Causeway first initiated a small position in the company in 2018 when problems with its Trent 1000 engines were causing shares to fall, but the gamble didn’t pay off.

The stock fell 18% in 2019, and the bottom fell out in 2020 with a 53% drop. Rolls-Royce gets paid by the hour its engines are in use, and fewer planes in the air during Covid meant less revenue.

It had to announce plans to raise $6.5 billion in September 2020 to survive the cash crunch.

Causeway responded by buying more, owning as much as 12% of the company.

Jonathan Eng, a fundamental portfolio manager at Causeway overseeing industrials, energy, and consumer discretionary stocks, said the firm worked behind the scenes to install a new chairwoman in June 2021 and a new CEO in 2022.

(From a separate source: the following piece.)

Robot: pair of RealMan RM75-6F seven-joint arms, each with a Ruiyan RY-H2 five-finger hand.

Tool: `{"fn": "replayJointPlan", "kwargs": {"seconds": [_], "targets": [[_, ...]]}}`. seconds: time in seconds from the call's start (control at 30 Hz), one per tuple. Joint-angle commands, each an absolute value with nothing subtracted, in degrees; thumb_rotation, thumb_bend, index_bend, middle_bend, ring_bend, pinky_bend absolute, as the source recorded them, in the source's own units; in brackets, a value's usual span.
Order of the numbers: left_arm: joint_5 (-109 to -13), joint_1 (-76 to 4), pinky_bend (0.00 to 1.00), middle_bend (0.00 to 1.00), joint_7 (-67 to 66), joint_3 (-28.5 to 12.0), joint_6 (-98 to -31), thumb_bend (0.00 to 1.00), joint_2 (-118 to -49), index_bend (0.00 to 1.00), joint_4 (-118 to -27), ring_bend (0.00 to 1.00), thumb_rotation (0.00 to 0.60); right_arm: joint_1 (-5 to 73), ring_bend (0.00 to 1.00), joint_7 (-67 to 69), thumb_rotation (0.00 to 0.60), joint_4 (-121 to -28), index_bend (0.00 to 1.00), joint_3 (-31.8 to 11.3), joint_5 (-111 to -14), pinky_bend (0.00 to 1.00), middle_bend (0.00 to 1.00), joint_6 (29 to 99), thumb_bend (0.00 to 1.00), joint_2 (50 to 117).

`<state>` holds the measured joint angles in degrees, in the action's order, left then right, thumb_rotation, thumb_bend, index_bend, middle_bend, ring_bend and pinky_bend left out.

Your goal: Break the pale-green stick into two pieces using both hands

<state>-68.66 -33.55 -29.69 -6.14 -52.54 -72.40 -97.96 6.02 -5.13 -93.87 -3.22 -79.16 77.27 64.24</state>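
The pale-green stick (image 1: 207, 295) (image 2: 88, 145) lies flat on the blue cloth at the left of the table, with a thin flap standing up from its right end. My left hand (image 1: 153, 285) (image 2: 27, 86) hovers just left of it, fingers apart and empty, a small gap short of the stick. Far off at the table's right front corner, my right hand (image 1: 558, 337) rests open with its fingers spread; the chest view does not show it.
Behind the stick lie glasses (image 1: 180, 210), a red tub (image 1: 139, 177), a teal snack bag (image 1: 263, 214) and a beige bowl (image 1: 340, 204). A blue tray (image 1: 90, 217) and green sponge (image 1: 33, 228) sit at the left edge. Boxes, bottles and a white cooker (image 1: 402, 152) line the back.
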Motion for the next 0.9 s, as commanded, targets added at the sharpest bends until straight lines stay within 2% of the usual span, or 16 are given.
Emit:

Rolls-Royce has improved its pricing and reliability and reduced its cost of repairs under new management, helping its first half revenue this year grow 31% to $8.8 billion and underlying operating profit grow fivefold to $856 million. The stock is up 134% year to date.

“We were a bit proactive with Rolls-Royce to guide that company to make the right choices and changes, and they have,” says Eng. “They’re on their own now and they’re doing great.”

Taking an “activist” investing role isn’t unusual for Causeway, especially among its large holdings, and its portfolio managers are in regular contact with leadership at the stocks they’re researching.

Ketterer notes that management teams in foreign countries have traditionally had less skin in the game than in the U.S. out of cultural stigmas around greed, receiving less generous stock compensation packages.

That’s beginning to change overseas, and she expects leaders to manage companies more efficiently as a result and make creating value for shareholders a top priority.

“We’re not capable of managing the business, but we know what good management looks like, and we know what effective execution in terms of earnings progression looks like,” she says. “If an investment manager is not making demands of the business and then holding the management of the company accountable to reach those goals, you might as well just invest passively.”